Would you return, word for word, the lines of the data below from the line with "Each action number" through the line with "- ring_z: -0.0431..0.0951", and no others?

------ Records provided ------

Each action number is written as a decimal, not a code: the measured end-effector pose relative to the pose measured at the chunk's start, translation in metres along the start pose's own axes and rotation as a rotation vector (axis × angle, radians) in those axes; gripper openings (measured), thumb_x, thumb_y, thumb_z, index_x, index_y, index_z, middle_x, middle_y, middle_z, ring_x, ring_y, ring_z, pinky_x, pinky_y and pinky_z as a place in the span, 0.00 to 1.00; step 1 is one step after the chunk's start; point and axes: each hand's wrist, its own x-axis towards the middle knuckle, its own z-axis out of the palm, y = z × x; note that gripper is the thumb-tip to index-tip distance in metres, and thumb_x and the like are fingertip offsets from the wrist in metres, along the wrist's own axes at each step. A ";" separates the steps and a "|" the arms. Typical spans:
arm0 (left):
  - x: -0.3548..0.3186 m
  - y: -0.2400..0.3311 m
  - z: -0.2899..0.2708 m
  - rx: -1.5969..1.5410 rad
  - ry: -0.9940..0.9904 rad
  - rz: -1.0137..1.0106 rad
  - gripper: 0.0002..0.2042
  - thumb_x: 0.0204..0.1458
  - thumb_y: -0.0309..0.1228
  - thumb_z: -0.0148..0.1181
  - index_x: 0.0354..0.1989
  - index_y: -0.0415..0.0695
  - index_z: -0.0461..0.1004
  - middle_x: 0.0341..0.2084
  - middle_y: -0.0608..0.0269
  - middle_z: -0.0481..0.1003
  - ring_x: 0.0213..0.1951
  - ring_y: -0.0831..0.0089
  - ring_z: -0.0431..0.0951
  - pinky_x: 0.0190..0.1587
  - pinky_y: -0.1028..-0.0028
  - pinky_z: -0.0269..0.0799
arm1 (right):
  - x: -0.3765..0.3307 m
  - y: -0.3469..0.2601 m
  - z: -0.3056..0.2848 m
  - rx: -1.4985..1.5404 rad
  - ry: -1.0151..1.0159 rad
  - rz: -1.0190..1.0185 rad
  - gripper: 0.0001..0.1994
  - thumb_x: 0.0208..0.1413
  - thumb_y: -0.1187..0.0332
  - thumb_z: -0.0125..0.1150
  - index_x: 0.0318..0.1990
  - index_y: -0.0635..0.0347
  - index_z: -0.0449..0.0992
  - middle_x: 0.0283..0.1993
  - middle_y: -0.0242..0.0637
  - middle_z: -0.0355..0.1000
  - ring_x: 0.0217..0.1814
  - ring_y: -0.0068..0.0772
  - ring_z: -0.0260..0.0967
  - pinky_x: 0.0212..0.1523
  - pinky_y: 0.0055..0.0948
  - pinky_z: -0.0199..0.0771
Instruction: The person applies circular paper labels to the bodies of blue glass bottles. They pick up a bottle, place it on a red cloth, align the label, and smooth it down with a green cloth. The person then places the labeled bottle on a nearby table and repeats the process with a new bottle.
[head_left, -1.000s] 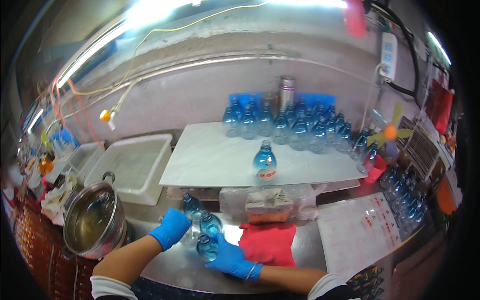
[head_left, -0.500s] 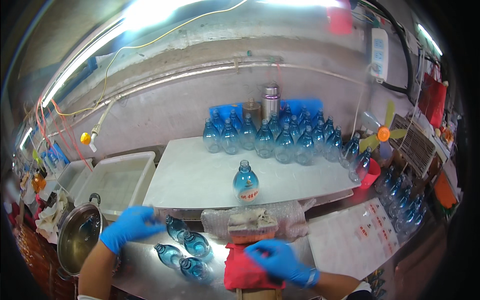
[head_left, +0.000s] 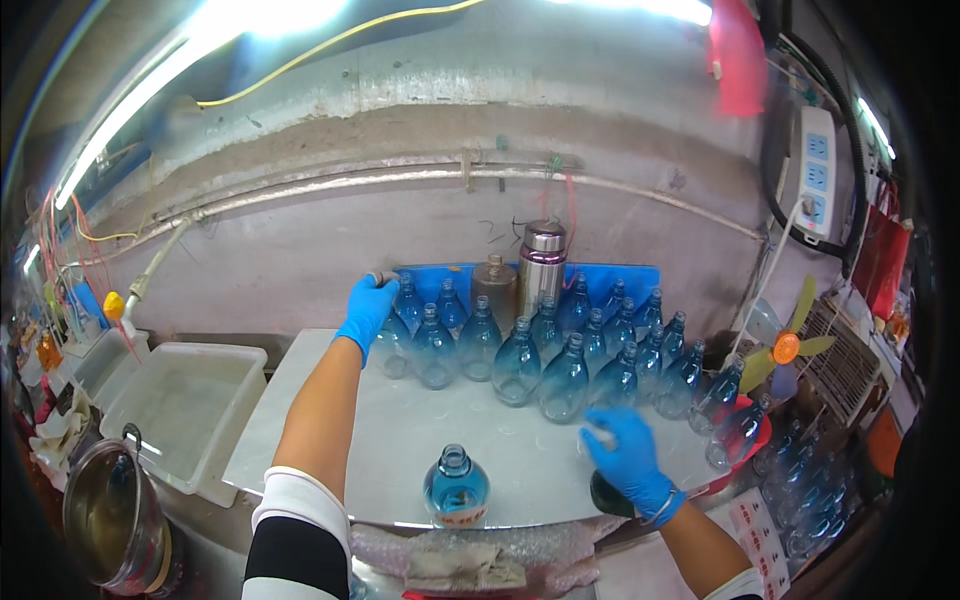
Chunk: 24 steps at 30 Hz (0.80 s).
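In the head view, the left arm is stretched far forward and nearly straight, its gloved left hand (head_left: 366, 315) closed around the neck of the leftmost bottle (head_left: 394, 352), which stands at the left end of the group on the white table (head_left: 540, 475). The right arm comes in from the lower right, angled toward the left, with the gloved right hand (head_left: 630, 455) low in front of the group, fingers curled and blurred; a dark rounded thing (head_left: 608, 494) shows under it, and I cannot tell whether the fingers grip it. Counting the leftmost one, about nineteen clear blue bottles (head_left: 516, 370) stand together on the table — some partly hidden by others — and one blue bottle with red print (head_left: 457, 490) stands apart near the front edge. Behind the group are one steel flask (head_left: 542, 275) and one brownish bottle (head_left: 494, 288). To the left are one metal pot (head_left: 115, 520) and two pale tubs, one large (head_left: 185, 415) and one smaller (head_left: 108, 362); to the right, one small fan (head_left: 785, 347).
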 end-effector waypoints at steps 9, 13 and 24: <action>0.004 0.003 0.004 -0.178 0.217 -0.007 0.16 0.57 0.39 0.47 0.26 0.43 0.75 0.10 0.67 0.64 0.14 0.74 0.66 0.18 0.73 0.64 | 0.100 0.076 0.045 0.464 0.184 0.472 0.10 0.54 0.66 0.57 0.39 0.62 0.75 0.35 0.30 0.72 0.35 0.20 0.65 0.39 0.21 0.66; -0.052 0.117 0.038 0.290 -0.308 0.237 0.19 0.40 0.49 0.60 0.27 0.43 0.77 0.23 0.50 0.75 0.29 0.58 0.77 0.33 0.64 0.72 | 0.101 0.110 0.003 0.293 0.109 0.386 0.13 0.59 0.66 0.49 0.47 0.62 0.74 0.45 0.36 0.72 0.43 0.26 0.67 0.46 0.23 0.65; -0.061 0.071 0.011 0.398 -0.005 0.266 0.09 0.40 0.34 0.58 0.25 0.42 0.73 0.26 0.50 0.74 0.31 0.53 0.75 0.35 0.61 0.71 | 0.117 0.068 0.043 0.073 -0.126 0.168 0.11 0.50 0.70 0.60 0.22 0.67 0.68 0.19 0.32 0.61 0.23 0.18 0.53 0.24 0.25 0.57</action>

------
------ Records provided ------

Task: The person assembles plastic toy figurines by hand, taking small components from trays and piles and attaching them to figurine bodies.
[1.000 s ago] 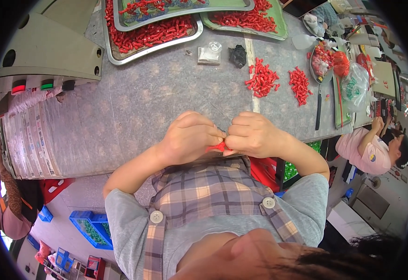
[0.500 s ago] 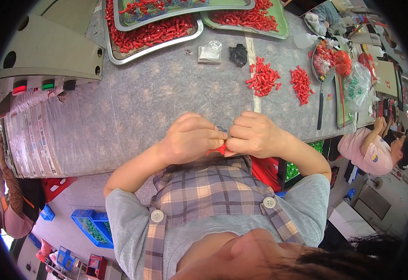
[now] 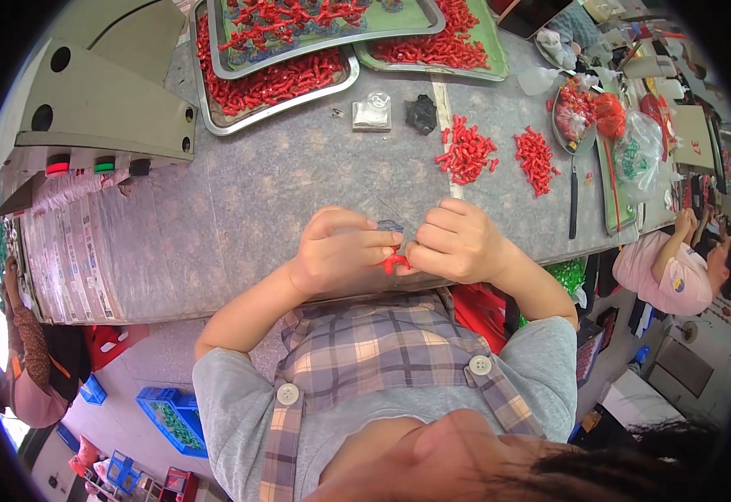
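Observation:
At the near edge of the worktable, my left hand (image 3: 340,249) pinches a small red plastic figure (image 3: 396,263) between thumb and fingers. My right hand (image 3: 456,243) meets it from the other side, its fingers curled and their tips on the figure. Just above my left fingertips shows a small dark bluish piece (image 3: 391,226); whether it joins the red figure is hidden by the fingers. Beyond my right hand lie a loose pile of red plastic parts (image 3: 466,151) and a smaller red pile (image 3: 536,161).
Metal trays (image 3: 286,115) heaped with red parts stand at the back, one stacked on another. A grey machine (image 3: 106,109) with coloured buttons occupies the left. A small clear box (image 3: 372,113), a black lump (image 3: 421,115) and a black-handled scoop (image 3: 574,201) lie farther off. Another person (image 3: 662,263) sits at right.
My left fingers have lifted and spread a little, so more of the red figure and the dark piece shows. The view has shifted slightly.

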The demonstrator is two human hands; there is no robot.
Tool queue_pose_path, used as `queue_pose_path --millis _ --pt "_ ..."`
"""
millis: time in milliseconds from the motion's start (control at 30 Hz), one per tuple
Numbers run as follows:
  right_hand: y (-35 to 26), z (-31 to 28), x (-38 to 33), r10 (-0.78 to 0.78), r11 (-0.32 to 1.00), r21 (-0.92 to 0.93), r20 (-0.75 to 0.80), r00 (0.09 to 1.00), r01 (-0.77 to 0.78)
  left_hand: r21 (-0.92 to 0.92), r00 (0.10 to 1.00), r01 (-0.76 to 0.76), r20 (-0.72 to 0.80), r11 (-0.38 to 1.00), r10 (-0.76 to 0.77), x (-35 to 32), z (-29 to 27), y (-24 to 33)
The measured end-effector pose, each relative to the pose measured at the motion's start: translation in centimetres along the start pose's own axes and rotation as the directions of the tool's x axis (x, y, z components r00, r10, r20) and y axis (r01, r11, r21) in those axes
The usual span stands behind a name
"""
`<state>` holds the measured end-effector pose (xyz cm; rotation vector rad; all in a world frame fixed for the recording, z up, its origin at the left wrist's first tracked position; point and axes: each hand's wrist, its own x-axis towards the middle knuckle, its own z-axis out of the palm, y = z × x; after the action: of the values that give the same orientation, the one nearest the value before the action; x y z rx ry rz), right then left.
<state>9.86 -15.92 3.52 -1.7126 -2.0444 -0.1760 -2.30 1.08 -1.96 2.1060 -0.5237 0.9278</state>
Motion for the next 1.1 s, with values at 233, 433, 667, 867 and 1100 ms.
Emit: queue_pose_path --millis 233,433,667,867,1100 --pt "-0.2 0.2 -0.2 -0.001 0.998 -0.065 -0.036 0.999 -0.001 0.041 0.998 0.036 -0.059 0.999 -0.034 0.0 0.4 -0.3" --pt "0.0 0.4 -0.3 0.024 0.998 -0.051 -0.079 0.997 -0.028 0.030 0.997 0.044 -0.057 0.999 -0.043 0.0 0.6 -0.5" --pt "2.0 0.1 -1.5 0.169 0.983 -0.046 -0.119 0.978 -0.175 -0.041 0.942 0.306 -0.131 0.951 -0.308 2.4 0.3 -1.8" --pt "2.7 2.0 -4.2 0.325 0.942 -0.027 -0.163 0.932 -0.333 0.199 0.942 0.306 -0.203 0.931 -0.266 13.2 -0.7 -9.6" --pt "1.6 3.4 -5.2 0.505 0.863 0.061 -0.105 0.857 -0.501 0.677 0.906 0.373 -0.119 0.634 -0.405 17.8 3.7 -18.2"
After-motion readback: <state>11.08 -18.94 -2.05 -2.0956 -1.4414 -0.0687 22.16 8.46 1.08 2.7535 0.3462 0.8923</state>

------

§ **Written reply**
Each action number is written as a decimal, not a code: the measured end-effector pose relative to the pose measured at the chunk's start, translation in metres along the start pose's own axes and rotation as a rotation vector (axis × angle, radians) in those axes; gripper openings (measured), thumb_x, thumb_y, thumb_z, index_x, index_y, index_z, middle_x, middle_y, middle_z, ring_x, ring_y, ring_z, pinky_x, pinky_y and pinky_z as a place in the span, 0.00 to 1.00; step 1 is one step after the chunk's start; point and axes: each hand's wrist, its own x-axis towards the middle knuckle, its own z-axis out of the palm, y = z × x; note that gripper is the thumb-tip to index-tip distance in metres, and thumb_x and the like are fingertip offsets from the wrist in metres, along the wrist's own axes at each step. A ";" separates the steps and a "|" the arms. Typical spans:
arm0 (left):
  - x: -0.3548..0.3186 m
  - y: -0.2400..0.3311 m
  - z: -0.2899..0.2708 m
  - rx: -1.5969..1.5410 rad
  - ry: -0.9940..0.9904 rad
  - rz: -1.0137..1.0106 rad
  - gripper: 0.0002..0.2042
  - thumb_x: 0.0204..0.1458
  - thumb_y: -0.0309..0.1228
  - thumb_z: -0.0148..0.1181
  - index_x: 0.0354..0.1989
  - index_y: -0.0415..0.0695
  - index_z: -0.0461..0.1004
  - middle_x: 0.0341..0.2084
  - middle_y: -0.0608..0.0269
  - middle_z: -0.0481..0.1003
  - ring_x: 0.0213..0.1951
  - ring_y: -0.0831..0.0089
  - ring_z: -0.0431..0.0951

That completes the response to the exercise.